Usually, bloated stomach signifies either you have fed the otto well or either they are having disease. I've yet to hear anyone breeding ottos in the wild but you could be very well be one of the first. Maybe it died of pregnancy implications.  :Grin:

----------


## o2bubble

I had a otto with very big stomach and thought it was pregnant also. However, after a few days, it died. I guess must be some kind of disease. Not sure also if it spreads to others but I had about 16 ottos at the start and recently count was about 12 left.

----------


## green palette

oic..well the latest update is that all seem settled and fine for now. no more deaths =)

----------


## cyruslaguna

are otto suckers salt-tolerant? I intend to add some salt into guppy tank to help reduce stress.

----------


## Tian85

Have an oto also have bloated stomach and just die today. Don't really know what is the problem. Already have 2 died on me, my shrimps are doing fine and water should not be the problem i guess.

----------


## dankoo

I have one otto that has the same condition too...its breathing seems more rapid then the other one I have...wonder why too...

----------


## lyan

> are otto suckers salt-tolerant? I intend to add some salt into guppy tank to help reduce stress.

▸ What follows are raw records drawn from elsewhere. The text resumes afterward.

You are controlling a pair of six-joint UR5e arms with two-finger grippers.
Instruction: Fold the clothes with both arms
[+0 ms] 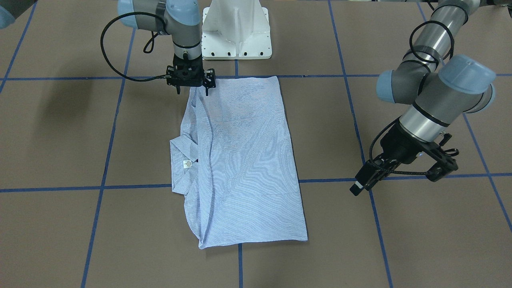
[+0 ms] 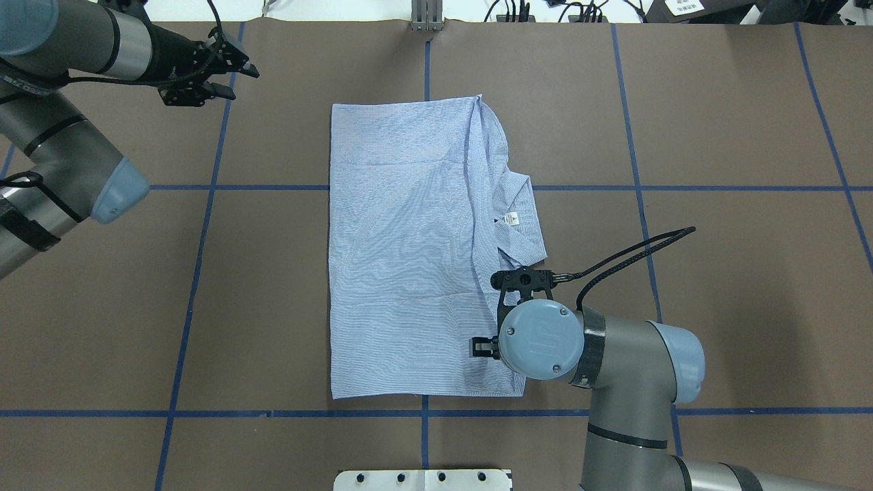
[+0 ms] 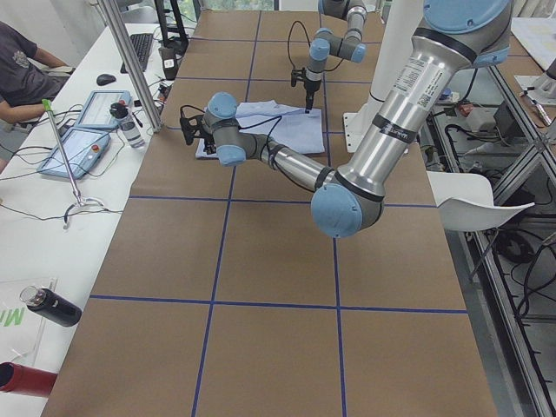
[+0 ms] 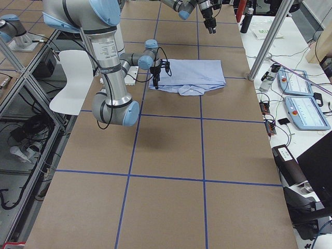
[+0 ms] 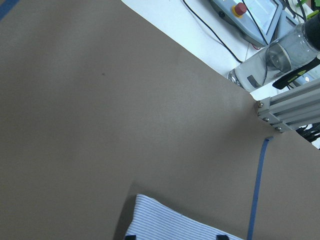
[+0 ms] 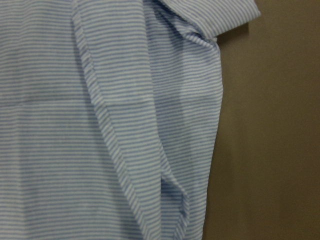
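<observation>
The blue-and-white striped shirt lies folded into a long rectangle on the brown table. Its collar and white neck label stick out on my right side. My right gripper is open. It points down over the shirt's near right corner, and in the overhead view it is mostly hidden under its wrist. The right wrist view shows only shirt folds, no fingers. My left gripper is open and empty. It hovers off the shirt's far left corner.
The white pedestal base stands at the near edge of the table. Blue tape lines grid the table. An aluminium post, bottles and control tablets line the far edge, where an operator sits.
</observation>
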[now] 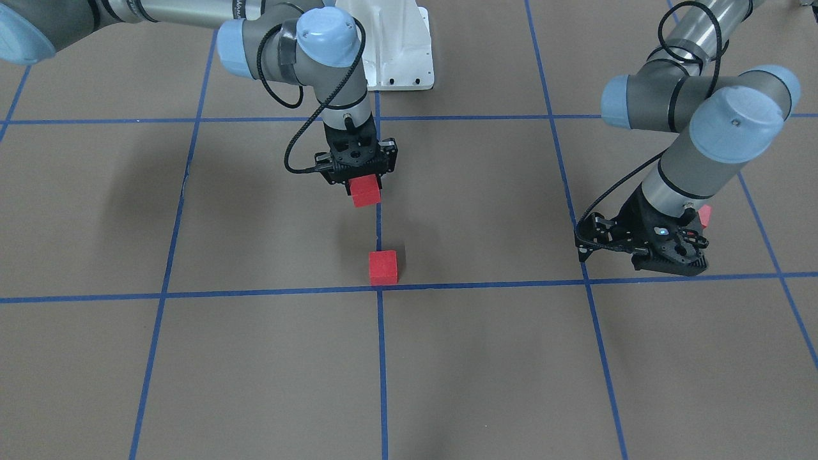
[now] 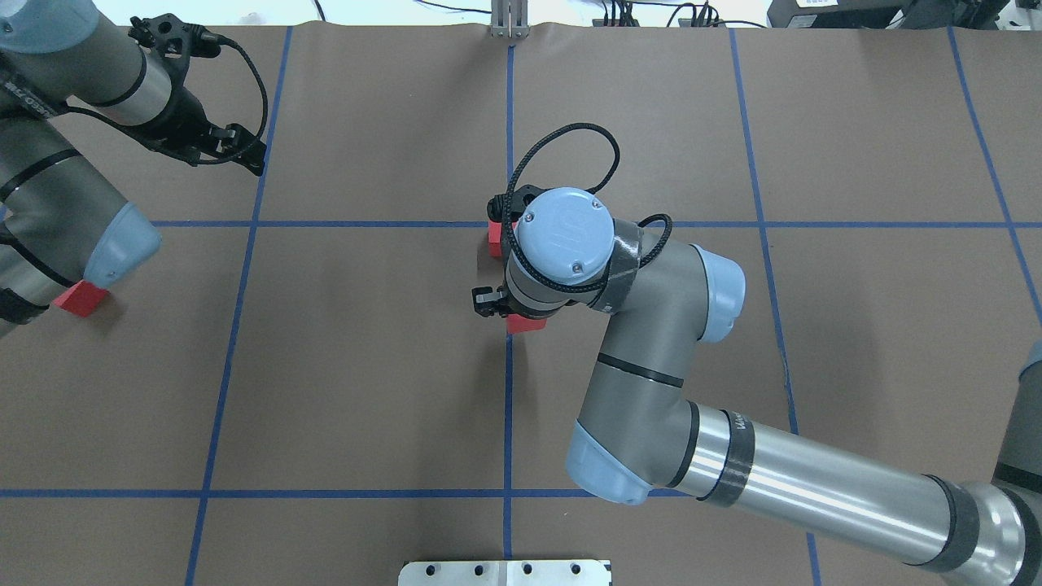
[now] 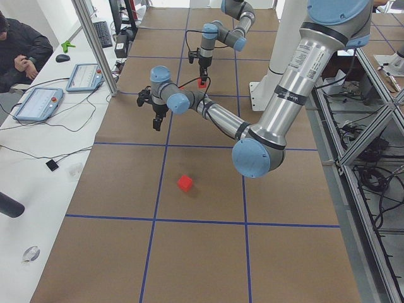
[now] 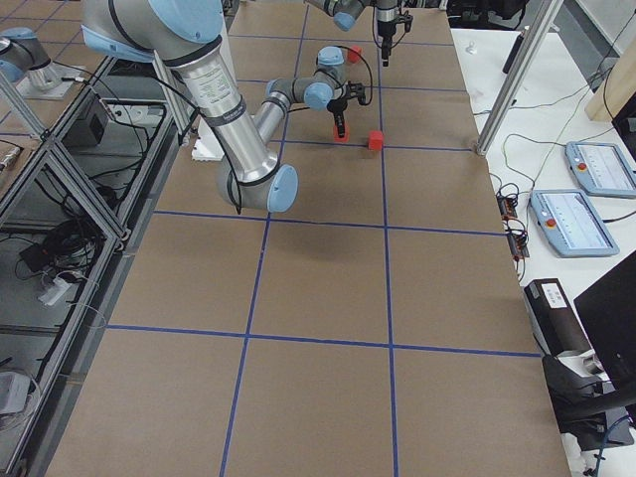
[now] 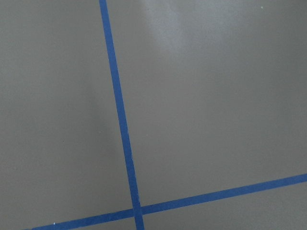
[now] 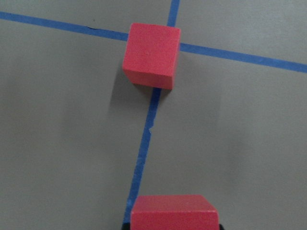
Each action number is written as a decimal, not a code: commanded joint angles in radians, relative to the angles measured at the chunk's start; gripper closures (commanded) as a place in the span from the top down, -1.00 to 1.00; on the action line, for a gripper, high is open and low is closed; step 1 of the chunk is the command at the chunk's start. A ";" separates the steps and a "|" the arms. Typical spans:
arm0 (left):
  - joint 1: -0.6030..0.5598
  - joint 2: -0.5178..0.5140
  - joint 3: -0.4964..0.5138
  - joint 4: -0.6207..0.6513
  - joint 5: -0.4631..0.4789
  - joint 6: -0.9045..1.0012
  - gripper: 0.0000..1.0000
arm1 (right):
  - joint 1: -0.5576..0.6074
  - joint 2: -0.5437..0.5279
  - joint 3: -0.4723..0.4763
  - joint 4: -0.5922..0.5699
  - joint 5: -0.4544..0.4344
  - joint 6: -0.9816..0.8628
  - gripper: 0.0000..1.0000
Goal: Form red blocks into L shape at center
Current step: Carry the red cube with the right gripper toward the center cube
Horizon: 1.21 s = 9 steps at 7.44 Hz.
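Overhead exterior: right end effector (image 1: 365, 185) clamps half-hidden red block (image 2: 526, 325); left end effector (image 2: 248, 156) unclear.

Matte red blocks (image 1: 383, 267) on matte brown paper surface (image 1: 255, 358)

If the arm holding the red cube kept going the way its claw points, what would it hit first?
Probably the brown surface: the right gripper points straight down, so its held red block would land on the blue tape line, short of the red block at the center. Exact height is unclear.
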State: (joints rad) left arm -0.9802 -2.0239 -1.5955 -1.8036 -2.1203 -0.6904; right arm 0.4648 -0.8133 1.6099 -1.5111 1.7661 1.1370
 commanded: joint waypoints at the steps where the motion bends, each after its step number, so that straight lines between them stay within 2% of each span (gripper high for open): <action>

Most likely it will cry n die. haha. More to full fresh water fish.

----------


## nick_tks

Any brothers have any ideas what to feed the otto with? I've a few cardinal tetras in the tank with one otto, and normally i will only see the cardinals fighting for food while the otto is just swimming around the bottom. So is there any food that i can feed the otto? Thanks for your valuable advises

----------


## Aquanoob

I have the same issue with you when I started my tank last year, with Zebra danio, white cloud minnow and oto at first. I would notice that the zebra and white cloud will snap-up the food instantly, but the oto will just lie on the wood. They are suppose to eat algae, but I guess there isn't much since my tank is new and I lost 2 Oto which I believe staved to death. 
After the advices from members here and reading up on books, I start to feed the lonely Oto algae wafers and sometimes, green pea which they like too. Nowaday, I don't clean out all traces of algae on the wood and rock, but leave behind some for Oto to clear.  :Wink:

----------


## nick_tks

Green peas? what sort of green peas? Maybe i'll try to get some algae wafers for my lonely otto... By the way, can the algae wafers be bought from all LFS? Thanks

----------


## Aquanoob

Just normal frozen green pea bought from supermarket. I will peel away the external skin and feed the fishes. Not only will Oto eat it, the rest like Zebra, white cloud, cherry barb and even my 2 corys also will eat it.
The algae wafer should be available in most LFS, it is quite a common food for the plecos.

----------


## nick_tks

all rite, thank you so much...

----------


## Navanod

Ottos with bloated stomach have a bacteria infection in the gut. If you can see their eyes popping out and blood veins on the underside of the stomach, time to go...

----------


## aquarius

I don't feed anything to my otos in my planted tank and they're fine and fat feeding on the algaes and they usually live a very long life.... that is until my tank gets badly infested with hair algae or BGA. When that happens they'll usually get bloat/dropsy and die. I notice that when there is hair algae or BGA, these algae have a funny smell and when there's a bad infestation of either one of them, maybe the overwhelming amount of "toxin" released from the algae causes the water quality to be not good or it could be the "toxins" some how affected the diatom algaes which the otos feed on which leads to the bloat problems. 
Of cos there may be other issues that causes bloat but in my case it always happens when i have a bad infestation of either of these two algaes.

----------


## Blue Whale

>"< Let's go through some basics.

*Scientific Name:* Otocinclus affinis
*Family:* Loricariidae
*Origin:* Southeastern Brazil
*Adult Size:* 1.5 inches (4 cm)
*Social:* Peaceful, do not combine with large aggressive fish
*Lifespan:* 5 years
*Tank Level:* Mid to Bottom dweller
*Minimum Tank Size:* 5 gallon
*Diet:* Herbivore, provide algae
*Breeding:* Egglayer
*Care:* Moderate
*pH:* 5.0 - 7.5
*Hardness:* 2-15 dGH
*Temperature:* 68-79 F (20-26 C)

In short, people call it ottos. Generally, when you introduce ottos, they should be in a mature tank which is capable of replicating some algaes to serve as food. They do not appreciate very warm tank even though they could survive. Yes, I do think they are sensitive creatures.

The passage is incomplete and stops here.